@Dahua, thanks for adding an unsafeview!  I appreciate how quickly this 
community responds.

I've added the following function to my test.jl script
function setk_unsafeview{T}(a::Array{T,3})
    for j=1:size(a,2),i=1:size(a,1)
        off = sub2ind(size(a), i, j, 1)
        update(unsafe_view(a, i, j, :), 3, off)
    end
    a
end
 But I'm not seeing the large increase in performance I was expecting.  My 
timings are now

julia> test_all(5);
test_stride
elapsed time: 2.156173128 seconds (0 bytes allocated)
test_view
elapsed time: 9.30964534 seconds (94208000 bytes allocated, 0.47% gc time)
test_unsafe
elapsed time: 2.169307471 seconds (16303000 bytes allocated)
test_unsafeview
elapsed time: 8.955876793 seconds (90112000 bytes allocated, 0.41% gc time)

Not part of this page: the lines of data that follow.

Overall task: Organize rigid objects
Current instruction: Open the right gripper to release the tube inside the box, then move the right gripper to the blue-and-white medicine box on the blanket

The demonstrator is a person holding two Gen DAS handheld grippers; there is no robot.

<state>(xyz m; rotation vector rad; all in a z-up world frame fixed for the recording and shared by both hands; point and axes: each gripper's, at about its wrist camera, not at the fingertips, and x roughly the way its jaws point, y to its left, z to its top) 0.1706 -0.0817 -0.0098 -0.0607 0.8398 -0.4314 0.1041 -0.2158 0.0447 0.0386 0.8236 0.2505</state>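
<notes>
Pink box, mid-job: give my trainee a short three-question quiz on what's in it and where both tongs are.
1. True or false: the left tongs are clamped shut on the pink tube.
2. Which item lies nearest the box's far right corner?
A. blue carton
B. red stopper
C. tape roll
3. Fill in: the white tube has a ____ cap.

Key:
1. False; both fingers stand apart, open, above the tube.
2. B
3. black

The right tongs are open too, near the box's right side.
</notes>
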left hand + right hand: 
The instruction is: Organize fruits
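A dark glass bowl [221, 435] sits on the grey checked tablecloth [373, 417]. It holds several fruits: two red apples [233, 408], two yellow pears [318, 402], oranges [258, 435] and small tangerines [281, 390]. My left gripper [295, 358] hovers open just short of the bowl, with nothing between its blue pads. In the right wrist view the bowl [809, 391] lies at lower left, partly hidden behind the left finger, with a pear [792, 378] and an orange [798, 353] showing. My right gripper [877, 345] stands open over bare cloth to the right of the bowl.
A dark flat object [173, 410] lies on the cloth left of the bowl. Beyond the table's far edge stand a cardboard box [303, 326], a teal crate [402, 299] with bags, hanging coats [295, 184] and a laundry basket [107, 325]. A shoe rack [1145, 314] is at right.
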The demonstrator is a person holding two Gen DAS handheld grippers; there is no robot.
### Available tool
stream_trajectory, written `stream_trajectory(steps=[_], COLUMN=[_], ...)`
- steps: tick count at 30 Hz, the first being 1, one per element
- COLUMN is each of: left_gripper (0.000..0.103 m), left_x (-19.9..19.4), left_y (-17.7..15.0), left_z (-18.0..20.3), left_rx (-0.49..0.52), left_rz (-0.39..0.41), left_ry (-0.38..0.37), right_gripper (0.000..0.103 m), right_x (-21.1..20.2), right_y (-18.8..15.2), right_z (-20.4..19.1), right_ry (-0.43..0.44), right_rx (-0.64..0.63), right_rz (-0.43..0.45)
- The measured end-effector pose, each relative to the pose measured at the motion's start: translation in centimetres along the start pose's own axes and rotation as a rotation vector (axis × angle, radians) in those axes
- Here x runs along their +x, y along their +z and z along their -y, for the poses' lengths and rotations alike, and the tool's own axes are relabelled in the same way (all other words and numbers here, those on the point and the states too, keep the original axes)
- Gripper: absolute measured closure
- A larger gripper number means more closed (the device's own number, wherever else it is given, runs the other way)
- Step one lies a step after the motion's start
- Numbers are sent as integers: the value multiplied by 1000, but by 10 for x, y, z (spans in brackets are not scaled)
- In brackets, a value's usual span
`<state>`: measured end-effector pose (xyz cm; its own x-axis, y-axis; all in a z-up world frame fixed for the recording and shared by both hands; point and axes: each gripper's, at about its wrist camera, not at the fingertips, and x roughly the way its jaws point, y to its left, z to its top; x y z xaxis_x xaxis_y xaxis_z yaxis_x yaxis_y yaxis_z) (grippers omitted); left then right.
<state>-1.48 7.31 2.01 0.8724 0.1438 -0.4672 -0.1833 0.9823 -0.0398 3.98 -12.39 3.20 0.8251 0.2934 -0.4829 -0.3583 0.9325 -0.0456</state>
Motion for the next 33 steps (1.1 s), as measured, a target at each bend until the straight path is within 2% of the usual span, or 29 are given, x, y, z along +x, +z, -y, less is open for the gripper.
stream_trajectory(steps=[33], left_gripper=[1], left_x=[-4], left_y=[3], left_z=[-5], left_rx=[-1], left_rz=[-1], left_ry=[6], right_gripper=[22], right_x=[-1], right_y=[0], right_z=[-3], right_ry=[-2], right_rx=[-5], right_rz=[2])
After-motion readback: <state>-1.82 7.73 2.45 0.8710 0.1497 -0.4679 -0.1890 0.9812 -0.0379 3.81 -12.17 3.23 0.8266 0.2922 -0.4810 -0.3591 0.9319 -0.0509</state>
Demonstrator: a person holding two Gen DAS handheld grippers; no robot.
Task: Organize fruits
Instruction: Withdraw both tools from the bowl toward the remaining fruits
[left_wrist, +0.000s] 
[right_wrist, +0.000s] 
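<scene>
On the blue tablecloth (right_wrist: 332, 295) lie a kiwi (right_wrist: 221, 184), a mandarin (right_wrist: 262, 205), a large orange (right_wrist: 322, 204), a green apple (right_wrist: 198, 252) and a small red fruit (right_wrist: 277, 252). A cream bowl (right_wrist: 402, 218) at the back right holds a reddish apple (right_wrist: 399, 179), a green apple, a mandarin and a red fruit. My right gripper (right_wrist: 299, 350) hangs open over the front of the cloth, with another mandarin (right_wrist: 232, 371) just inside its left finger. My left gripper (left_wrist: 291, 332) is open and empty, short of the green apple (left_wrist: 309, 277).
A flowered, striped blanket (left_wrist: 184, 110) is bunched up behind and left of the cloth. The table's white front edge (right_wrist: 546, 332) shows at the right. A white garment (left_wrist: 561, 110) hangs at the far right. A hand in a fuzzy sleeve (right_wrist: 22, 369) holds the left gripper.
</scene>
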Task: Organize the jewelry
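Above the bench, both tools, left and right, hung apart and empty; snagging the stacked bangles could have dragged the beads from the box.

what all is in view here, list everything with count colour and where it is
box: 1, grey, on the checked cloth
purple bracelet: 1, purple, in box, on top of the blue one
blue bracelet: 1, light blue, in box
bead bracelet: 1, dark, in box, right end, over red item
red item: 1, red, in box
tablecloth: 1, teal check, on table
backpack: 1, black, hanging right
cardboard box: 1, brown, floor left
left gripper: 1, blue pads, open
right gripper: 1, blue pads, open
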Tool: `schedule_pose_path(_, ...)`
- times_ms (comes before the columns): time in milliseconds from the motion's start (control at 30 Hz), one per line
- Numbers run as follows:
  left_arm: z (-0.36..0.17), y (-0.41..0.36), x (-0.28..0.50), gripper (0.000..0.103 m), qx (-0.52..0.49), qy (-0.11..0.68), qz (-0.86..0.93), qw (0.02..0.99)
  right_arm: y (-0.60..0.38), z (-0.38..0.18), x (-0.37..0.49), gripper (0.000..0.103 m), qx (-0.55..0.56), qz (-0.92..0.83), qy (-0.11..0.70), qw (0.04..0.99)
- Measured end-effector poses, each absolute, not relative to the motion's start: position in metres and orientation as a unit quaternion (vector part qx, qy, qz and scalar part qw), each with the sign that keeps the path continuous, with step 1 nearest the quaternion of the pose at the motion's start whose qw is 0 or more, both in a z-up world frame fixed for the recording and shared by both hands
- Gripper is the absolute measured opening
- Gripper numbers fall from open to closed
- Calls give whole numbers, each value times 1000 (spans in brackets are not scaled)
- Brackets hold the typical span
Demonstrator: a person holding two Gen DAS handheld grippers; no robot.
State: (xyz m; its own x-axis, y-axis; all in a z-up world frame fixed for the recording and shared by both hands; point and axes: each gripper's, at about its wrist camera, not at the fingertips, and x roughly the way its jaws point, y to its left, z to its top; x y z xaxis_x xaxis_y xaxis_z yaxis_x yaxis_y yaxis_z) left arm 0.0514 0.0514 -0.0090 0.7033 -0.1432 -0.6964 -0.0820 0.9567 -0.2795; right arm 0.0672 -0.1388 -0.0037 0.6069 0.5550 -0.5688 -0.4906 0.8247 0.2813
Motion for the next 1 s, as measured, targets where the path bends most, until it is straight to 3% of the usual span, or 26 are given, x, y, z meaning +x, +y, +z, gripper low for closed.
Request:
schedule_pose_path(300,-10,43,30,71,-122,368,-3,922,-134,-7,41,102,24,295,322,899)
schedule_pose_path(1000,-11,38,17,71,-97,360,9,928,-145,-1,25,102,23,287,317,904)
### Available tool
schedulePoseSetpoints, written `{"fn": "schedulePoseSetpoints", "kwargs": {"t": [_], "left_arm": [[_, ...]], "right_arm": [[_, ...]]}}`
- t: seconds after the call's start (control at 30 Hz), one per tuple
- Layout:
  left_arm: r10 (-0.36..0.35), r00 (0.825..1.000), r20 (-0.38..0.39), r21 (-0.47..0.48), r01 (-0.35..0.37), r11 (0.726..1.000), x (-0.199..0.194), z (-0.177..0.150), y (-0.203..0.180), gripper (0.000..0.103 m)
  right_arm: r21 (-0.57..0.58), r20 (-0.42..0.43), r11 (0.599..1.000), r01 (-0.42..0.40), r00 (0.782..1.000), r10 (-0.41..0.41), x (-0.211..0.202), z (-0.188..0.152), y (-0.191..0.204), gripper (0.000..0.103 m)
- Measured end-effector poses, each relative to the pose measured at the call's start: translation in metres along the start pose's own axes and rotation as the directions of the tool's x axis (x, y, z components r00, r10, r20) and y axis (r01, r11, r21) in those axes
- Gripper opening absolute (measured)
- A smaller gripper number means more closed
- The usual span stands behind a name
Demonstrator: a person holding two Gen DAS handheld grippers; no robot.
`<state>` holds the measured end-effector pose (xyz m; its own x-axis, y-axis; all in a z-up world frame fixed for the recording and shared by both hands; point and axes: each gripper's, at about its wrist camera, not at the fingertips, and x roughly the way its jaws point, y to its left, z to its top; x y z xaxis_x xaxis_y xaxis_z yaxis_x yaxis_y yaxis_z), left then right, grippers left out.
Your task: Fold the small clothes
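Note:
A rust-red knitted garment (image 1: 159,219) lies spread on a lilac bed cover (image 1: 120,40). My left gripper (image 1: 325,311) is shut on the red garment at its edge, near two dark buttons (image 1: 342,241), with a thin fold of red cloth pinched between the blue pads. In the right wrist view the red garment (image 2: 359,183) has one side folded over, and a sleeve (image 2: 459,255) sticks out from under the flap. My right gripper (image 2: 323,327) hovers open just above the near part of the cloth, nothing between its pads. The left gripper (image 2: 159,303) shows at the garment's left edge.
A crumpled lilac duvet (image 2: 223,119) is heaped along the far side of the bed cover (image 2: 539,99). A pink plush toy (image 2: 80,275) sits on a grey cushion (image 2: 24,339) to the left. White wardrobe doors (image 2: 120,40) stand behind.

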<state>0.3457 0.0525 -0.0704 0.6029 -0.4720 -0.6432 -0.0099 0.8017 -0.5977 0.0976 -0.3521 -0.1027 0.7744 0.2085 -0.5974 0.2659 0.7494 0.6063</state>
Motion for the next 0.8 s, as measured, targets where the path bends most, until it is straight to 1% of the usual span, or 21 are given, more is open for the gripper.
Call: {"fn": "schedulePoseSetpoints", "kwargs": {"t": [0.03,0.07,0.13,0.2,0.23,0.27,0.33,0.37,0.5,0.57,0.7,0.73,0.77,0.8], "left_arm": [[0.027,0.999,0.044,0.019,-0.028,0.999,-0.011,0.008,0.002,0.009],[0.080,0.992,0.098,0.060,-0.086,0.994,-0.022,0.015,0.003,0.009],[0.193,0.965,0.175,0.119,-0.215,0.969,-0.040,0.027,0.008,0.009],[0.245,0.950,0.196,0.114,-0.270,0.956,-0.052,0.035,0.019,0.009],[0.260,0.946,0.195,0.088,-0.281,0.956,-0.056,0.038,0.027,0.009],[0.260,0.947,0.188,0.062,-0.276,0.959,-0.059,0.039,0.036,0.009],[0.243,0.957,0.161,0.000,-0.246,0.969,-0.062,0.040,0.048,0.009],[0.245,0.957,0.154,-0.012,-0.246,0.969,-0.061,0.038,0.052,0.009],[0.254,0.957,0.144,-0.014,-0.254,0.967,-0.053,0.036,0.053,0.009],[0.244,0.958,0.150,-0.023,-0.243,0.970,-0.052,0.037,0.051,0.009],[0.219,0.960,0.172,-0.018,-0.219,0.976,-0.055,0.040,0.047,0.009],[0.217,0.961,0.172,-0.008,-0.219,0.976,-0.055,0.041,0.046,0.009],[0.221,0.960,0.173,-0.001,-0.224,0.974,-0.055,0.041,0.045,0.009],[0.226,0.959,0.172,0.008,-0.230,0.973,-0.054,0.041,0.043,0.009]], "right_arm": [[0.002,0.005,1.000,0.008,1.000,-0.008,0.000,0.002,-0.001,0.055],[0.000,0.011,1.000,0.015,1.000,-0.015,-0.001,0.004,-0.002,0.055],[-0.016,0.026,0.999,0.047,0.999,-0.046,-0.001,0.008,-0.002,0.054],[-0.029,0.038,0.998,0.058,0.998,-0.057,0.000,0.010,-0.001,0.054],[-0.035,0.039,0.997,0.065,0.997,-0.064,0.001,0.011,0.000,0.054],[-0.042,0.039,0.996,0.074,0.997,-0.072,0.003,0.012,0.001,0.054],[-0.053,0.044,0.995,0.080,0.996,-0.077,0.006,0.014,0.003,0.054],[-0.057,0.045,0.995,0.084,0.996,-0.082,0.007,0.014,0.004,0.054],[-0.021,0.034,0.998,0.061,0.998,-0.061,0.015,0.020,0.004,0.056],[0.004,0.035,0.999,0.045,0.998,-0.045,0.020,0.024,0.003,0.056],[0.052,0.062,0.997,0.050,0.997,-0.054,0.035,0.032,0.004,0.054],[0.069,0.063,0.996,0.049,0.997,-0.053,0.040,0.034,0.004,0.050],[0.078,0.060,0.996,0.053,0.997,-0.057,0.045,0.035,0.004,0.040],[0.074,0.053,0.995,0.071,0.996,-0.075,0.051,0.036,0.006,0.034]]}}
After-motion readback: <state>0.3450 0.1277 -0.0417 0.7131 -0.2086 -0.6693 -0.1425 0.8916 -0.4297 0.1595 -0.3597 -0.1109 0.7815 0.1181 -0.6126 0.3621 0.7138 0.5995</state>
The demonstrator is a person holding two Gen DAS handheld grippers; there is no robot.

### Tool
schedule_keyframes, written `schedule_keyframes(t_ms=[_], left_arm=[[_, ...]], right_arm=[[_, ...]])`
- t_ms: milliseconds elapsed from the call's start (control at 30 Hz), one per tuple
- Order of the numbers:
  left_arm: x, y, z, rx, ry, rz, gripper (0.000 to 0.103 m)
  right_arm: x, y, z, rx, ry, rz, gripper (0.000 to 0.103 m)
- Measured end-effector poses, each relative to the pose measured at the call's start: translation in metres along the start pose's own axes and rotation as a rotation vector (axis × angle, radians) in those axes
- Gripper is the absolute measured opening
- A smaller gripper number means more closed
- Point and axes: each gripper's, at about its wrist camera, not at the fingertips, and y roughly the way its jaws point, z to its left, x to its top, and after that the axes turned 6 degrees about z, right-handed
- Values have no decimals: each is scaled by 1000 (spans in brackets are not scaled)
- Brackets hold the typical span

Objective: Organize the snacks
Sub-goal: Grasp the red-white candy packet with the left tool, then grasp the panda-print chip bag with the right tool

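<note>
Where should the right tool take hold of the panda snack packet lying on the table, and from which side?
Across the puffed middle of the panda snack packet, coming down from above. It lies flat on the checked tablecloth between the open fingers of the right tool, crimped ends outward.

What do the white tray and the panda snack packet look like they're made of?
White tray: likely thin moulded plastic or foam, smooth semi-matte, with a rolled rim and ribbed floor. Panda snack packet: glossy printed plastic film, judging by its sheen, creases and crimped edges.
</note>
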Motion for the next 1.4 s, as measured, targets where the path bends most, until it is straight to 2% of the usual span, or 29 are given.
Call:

To be fair, I am cheating a bit with my custom 'UnsafeSlice' since I make 
only one instance and simply update the offset on each iteration.  If I 
make it immutable and create a new instance on every iteration (as I do for 
the view and unsafeview), things slow down a little and the allocation goes 
south:

julia> test_all(5);
test_stride
elapsed time: 2.159909265 seconds (0 bytes allocated)
test_view
elapsed time: 9.029025282 seconds (94208000 bytes allocated, 0.43% gc time)
test_unsafe
elapsed time: 2.621667854 seconds (114606240 bytes allocated, 2.41% gc time)
test_unsafeview
elapsed time: 8.888434466 seconds (90112000 bytes allocated, 0.44% gc time)

These are all with 0.3.8-pre.  I'll try compiling master and see what 
happens.  I'm still confused about why allocating a single type with a 
pointer, 2 ints and a tuple costs so much memory though.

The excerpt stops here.